Storing data

One of the most common mistakes made when setting up storage for a big data environment is using one solution, frequently an RDBMS, to handle all of your data storage requirements. You will have many tools available, but none of them are optimized for the task they need to complete. One single solution is not necessarily the best for all of your needs; the best solution for your environment might be a combination of storage solutions that carefully balance latency with the cost. An ideal storage solution uses the right tool for the right job. Choosing a data store depends upon various factors:

How structured is your data? Does it adhere to a specific, well-formed schema, as is the case with Apache web logs (logs are generally not well structured and so not suitable for relational databases), standardized data protocols, and contractual interfaces? Is it completely arbitrary binary data, as in the cases of images, audio, video, and PDF documents?
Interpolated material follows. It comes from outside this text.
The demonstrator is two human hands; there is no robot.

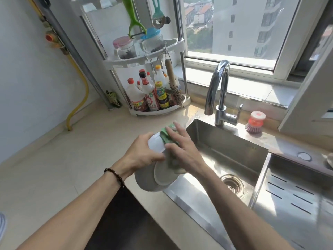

Or, is it semi-structured with a general structure but with potentially high variability across the records, as in the case of JSON or CSV?
How quickly does new data need to be available for querying (temperature)? Is it a real-time scenario, where decisions are made as new records stream in, such as with campaign managers making adjustments based on conversion rates or a website making product recommendations based on user-behavior similarity? Is it a daily, weekly, or monthly batch scenario, such as in model training, financial statement preparation, or product performance reporting? Or is it somewhere in between, such as with user engagement emails, where it doesn't require real-time action, but you can have a buffer of a few minutes or even a few hours between the user action and the touchpoint?
The size of the data ingest: Is the data ingested record by record as data comes in, such as with JSON payloads from REST APIs that measure at just a few KBs at best? Is it a large batch of records arriving all at once, such as with system integrations and third-party data feeds? Or is it somewhere in between, such as with a few micro-batches of clickstream data aggregated together for more efficient processing?
Total volume of data and its growth rate: Are you in the realm of GBs and TBs, or do you intend to store PBs or even exabytes (EB)? How much of this data is required for your specific analytics use cases? Do the majority of your queries only require a specific rolling window of time? Or, do you need a mechanism to query the entirety of your historical dataset?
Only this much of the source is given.